British spooks have been ordered to keep a closer eye on the Huawei employees who inspect Blighty's critical networking hardware for vulns and backdoors.
From now on, GCHQ will take a "leading and directing role" in choosing the staff who work at the Huawei Cyber Security Evaluation Centre (HCSEC) in Banbury, Oxfordshire.
This base is known as The Cell and part of its role is to audit the security of the hardware which makes up Blighty's critical communications infrastructure. Its ultimate aim is to boost confidence among potential UK customers and stakeholders, such as telcos and politicians, by exposing vulnerabilities in kit used within the UK's Critical National Infrastructure.
The Cell's most important function is ensuring that equipment from foreign manufacturers cannot be clandestinely tapped into by foreign powers. With a Huawei-staffed cell inspecting Huawei gear, an obvious conflict of interest developed.
Kim Darroch, the UK's National Security Advisor, commissioned a report into the facility after report from the Intelligence and Security Committee found the HCSEC was "under Huawei’s control, rather than the Government’s".
Huawei has faced repeated accusations that it spies on behalf of the Chinese state.
Darroch's latest report (PDF) said: "In essence, the review concluded that HCSEC staff should remain part of Huawei, primarily for reasons of full access to equipment, code, and design teams. But after discussions with the Chairman of the ISC, the review also concluded that oversight arrangements should be enhanced, and GCHQ should have a leading and directing role in senior-level HCSEC appointments, in consultation with Huawei."
An oversight board staffed by GCHQ spooks, Whitehall civil servants and a a senior member of the National Security Secretariat will closely examine Huawei's activities.
The cell will be able to maintain "operational independence", but under the watchful gaze of GCHQ.
Currently, the intelligence agency has the power to veto appointments.

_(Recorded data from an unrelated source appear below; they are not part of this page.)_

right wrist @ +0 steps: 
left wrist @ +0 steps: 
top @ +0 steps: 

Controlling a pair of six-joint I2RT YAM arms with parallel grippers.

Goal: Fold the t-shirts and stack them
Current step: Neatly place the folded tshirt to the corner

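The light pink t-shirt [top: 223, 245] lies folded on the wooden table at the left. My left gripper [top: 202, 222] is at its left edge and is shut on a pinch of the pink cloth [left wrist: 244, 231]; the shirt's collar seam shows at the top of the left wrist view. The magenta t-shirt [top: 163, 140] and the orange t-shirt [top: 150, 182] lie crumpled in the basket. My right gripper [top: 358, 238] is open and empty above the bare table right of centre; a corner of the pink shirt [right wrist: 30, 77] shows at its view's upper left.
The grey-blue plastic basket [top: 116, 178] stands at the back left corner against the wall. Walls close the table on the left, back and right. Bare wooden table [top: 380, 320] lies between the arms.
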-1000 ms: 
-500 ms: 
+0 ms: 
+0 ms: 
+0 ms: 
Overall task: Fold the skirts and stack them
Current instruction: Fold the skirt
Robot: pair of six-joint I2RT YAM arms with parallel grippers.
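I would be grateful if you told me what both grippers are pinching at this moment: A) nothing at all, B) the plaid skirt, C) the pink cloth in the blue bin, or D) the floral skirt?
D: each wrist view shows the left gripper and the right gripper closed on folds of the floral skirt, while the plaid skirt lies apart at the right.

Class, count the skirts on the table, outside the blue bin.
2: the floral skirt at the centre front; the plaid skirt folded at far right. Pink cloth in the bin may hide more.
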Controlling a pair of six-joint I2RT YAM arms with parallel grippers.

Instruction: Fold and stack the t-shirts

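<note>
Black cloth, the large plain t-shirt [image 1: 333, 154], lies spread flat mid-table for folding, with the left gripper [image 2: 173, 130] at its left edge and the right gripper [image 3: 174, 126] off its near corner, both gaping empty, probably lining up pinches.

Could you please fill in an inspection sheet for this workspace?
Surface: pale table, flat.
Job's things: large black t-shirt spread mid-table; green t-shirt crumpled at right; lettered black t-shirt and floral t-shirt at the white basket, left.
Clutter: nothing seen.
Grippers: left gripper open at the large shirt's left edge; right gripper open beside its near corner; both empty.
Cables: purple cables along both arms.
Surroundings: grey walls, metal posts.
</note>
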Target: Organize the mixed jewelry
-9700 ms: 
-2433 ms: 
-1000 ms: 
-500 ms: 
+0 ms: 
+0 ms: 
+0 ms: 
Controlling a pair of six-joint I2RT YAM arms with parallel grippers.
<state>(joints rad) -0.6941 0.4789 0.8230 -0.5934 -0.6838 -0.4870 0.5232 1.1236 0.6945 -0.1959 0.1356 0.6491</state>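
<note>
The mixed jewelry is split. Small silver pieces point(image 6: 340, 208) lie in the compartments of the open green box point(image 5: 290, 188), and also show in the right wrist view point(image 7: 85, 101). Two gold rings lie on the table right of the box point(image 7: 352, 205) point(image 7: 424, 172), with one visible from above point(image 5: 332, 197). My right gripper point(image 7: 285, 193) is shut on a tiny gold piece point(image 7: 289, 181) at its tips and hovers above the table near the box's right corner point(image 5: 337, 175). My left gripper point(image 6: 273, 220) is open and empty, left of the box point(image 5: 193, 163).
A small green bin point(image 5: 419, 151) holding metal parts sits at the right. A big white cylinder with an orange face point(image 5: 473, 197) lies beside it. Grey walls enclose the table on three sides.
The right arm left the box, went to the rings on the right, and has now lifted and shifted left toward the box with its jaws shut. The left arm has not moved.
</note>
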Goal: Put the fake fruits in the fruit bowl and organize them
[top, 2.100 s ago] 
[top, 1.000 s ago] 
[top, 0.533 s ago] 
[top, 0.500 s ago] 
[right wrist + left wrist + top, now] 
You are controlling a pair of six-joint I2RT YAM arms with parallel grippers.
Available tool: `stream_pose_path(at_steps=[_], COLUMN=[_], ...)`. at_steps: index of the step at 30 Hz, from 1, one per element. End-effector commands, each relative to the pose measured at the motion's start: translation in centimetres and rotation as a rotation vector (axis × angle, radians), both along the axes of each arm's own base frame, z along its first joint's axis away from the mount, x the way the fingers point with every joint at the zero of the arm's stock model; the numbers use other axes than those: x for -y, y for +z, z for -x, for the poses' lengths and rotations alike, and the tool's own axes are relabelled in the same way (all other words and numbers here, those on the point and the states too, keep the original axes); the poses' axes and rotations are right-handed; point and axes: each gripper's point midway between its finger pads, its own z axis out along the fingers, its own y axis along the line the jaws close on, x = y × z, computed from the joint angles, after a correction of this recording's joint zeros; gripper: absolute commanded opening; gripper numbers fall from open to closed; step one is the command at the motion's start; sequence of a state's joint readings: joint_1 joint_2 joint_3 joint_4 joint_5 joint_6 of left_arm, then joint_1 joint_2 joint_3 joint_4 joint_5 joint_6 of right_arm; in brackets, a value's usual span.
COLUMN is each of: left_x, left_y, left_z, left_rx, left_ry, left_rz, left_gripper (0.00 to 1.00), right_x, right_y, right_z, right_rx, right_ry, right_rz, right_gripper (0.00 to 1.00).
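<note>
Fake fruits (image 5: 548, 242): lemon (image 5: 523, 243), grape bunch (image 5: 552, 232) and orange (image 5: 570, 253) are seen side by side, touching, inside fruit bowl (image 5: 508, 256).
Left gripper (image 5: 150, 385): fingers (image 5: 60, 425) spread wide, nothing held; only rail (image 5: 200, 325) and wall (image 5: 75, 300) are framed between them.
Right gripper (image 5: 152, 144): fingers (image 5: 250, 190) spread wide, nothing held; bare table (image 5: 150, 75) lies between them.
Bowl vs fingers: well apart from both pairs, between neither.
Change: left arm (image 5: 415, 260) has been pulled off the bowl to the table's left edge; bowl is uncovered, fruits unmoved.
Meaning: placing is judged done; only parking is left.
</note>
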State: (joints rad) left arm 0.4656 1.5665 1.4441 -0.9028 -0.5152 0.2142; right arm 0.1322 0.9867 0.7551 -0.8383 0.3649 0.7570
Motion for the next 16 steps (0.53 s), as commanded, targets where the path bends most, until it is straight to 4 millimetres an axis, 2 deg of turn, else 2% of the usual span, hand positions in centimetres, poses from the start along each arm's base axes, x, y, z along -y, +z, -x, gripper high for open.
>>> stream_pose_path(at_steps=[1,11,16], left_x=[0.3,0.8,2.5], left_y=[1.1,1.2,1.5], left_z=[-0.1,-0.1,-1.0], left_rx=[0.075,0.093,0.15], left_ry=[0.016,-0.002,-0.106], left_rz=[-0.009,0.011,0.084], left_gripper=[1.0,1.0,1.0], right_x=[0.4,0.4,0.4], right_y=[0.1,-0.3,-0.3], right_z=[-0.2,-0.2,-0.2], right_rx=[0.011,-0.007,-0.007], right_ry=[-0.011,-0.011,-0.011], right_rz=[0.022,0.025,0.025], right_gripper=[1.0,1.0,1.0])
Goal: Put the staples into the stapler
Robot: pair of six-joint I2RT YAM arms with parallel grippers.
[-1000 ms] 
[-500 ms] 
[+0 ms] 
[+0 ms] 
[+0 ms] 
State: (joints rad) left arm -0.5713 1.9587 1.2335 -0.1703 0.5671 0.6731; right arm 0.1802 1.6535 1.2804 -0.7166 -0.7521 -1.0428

It will now play a larger role in choosing senior staff to work at The Cell by chairing the selection panel.
Huawei's relationships with third-party providers are shrouded in secrecy due to a complicated web of non-disclosure agreements, the report continued. With this in mind, there is a clear need for Huawei staff to work at The Cell, despite the fact this "appeared to create conflicts of interest".
The report highlighted an "apparent shortage of individuals in the UK employment market with the necessary technical expertise and skills to fill all the available posts in HCSEC, GCHQ and the relevant parts of Whitehall", which made drafting in Huawei's workers a necessary evil.
It also warned the "fast moving nature of the telecommunications industry" required a constant reappraisal of government collaboration with the private sector.
In a statement, Huawei said: "We are pleased that the model of the UK Government, the telecom operators and Huawei working together in an open and transparent way has been recognised as the best approach for providing reassurance on the security of products and solutions deployed in the UK. We also support the review’s recommendations to optimise the management of the HCSEC and will continue to work with stakeholders to improve its capabilities.
"As we stated in our recent Cyber Security White Paper, Huawei believes it is only by working together internationally, as vendors, customers, policy and law makers, that the challenge of global cyber security can be met. Huawei shares the same goal as the UK Government and our customers in raising the standards of cyber security in the UK and ensuring that network technology benefits consumers."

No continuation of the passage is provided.